Scene Model: This model helps capture the representativeness of a viewpoint to the panorama. Since we are capturing real estate panoramas, viewpoints that are categorized as relevant scenes like the kitchen or living room are considered more representative than viewpoints that focus on objects or non-scene related views like blank walls, windows, or chandeliers. This model is trained to categorize over 60 different scene classes commonly found in real estate photos.
Attractiveness Model: This model captures the visual attractiveness of a viewpoint. Viewpoints that are pointing to un-attractive regions of the panoramas or have low visual quality (blurry, dark, etc) are penalized, while viewpoints that are attractive and aesthetically pleasing earn a higher score. Training such deep learning models often require large amounts of data. In general, in our datasets we have found that luxury homes often have high quality, professionally staged, and aesthetically pleasing photos, while fixer-uppers sometimes have low quality, poorly captured images. Hence we use the predictions from another ML classification model that uses property features like price, location, property description, etc to categorize properties as Luxury or Fixer and then use it to label images from those properties as either Attractive (if it belongs to a Luxury property) or Not-Attractive (if it belongs to Fixer Upper).

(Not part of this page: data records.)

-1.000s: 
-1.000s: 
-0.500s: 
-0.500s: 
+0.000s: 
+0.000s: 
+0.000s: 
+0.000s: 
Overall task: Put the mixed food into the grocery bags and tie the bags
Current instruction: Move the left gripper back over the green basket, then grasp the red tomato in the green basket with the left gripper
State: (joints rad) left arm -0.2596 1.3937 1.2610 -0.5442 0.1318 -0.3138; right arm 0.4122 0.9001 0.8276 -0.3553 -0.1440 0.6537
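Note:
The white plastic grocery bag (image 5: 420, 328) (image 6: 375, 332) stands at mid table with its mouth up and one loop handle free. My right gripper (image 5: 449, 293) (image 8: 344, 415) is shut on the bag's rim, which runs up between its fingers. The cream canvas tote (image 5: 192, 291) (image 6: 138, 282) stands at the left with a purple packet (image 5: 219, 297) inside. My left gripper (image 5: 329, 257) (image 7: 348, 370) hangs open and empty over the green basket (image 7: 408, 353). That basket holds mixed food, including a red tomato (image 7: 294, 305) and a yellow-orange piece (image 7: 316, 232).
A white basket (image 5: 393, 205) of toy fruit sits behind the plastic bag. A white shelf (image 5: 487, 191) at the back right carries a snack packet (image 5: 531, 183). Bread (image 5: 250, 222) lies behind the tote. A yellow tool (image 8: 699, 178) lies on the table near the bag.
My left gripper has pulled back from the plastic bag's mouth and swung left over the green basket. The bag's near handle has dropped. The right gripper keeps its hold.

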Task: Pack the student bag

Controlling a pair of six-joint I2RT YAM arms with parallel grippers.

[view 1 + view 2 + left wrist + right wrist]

This allows us to train a deep learning model for image attractiveness on millions of images without the need of expensive data collection.
Appropriateness Model: This binary classification model helps to differentiate between relevant viewpoints like views of a bedroom from irrelevant views like walls, macro objects, pets, humans, text, etc. Along with the scene model, this model is used to quantify the representativeness and relevance of a viewpoint to the panorama.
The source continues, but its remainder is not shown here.